- PROBLEM DESCRIPTION
The answer should reproduce the listing below character for character.

++++++++

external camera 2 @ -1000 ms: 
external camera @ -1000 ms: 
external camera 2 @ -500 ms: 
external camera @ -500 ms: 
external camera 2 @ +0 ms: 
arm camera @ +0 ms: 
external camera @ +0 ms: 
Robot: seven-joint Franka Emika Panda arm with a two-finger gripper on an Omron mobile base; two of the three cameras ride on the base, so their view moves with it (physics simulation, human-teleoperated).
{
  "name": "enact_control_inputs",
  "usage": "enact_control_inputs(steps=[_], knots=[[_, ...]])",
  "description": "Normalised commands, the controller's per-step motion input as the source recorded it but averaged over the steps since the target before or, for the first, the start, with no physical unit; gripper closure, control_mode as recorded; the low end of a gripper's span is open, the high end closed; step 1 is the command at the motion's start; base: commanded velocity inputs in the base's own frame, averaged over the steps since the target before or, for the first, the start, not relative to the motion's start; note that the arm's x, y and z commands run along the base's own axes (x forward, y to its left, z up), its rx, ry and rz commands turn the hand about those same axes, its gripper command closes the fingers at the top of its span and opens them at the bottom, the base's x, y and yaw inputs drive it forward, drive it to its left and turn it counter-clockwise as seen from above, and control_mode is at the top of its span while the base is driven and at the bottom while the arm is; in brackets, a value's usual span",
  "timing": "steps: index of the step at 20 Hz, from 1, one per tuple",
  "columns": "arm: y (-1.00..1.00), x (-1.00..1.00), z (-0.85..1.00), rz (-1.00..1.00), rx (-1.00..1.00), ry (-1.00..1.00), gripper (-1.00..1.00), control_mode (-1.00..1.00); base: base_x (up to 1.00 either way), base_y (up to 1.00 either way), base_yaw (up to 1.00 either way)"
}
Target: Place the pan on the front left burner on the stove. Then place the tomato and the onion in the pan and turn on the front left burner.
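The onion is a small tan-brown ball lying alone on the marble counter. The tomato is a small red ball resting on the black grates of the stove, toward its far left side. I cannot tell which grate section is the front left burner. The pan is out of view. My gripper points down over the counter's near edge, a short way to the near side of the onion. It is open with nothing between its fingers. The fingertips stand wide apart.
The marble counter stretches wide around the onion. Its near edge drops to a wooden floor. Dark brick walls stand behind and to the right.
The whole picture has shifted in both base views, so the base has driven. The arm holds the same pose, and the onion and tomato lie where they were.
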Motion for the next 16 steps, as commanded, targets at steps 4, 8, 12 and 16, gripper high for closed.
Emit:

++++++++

- OUTPUT FOR THIS TASK
external camera 2 @ -1000 ms: 
external camera @ -1000 ms: 
external camera 2 @ -500 ms: 
external camera @ -500 ms: 
external camera 2 @ +0 ms: 
arm camera @ +0 ms: 
external camera @ +0 ms: 
Robot: seven-joint Franka Emika Panda arm with a two-finger gripper on an Omron mobile base; two of the three cameras ride on the base, so their view moves with it (physics simulation, human-teleoperated).
{
  "name": "enact_control_inputs",
  "usage": "enact_control_inputs(steps=[_], knots=[[_, ...]])",
  "description": "Normalised commands, the controller's per-step motion input as the source recorded it but averaged over the steps since the target before or, for the first, the start, with no physical unit; gripper closure, control_mode as recorded; the low end of a gripper's span is open, the high end closed; step 1 is the command at the motion's start; base: commanded velocity inputs in the base's own frame, averaged over the steps since the target before or, for the first, the start, not relative to the motion's start; note that the arm's x, y and z commands run along the base's own axes (x forward, y to its left, z up), its rx, ry and rz commands turn the hand about those same axes, its gripper command closes the fingers at the top of its span and opens them at the bottom, the base's x, y and yaw inputs drive it forward, drive it to its left and turn it counter-clockwise as seen from above, and control_mode is at the top of its span while the base is driven and at the bottom while the arm is; in brackets, a value's usual span",
  "timing": "steps: index of the step at 20 Hz, from 1, one per tuple",
  "columns": "arm: y (-1.00..1.00), x (-1.00..1.00), z (-0.85..1.00), rz (-1.00..1.00), rx (-1.00..1.00), ry (-1.00..1.00), gripper (-1.00..1.00), control_mode (-1.00..1.00); base: base_x (up to 1.00 either way), base_y (up to 1.00 either way), base_yaw (up to 1.00 either way)"
}
Target: Place the pan on the front left burner on the stove. Then place the tomato and the onion in the pan and turn on the front left burner.
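The onion is a small tan-brown ball lying alone on the marble counter. The tomato is a small red ball resting on the black grates of the stove, toward its far left side. I cannot tell which grate section is the front left burner. The pan is out of view. My gripper points down over the counter's near edge, a short way to the near side of the onion. It is open with nothing between its fingers. The fingertips stand wide apart.
The marble counter stretches wide around the onion. Its near edge drops to a wooden floor. Dark brick walls stand behind and to the right.
The whole picture has shifted in both base views, so the base has driven. The arm holds the same pose, and the onion and tomato lie where they were.
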Motion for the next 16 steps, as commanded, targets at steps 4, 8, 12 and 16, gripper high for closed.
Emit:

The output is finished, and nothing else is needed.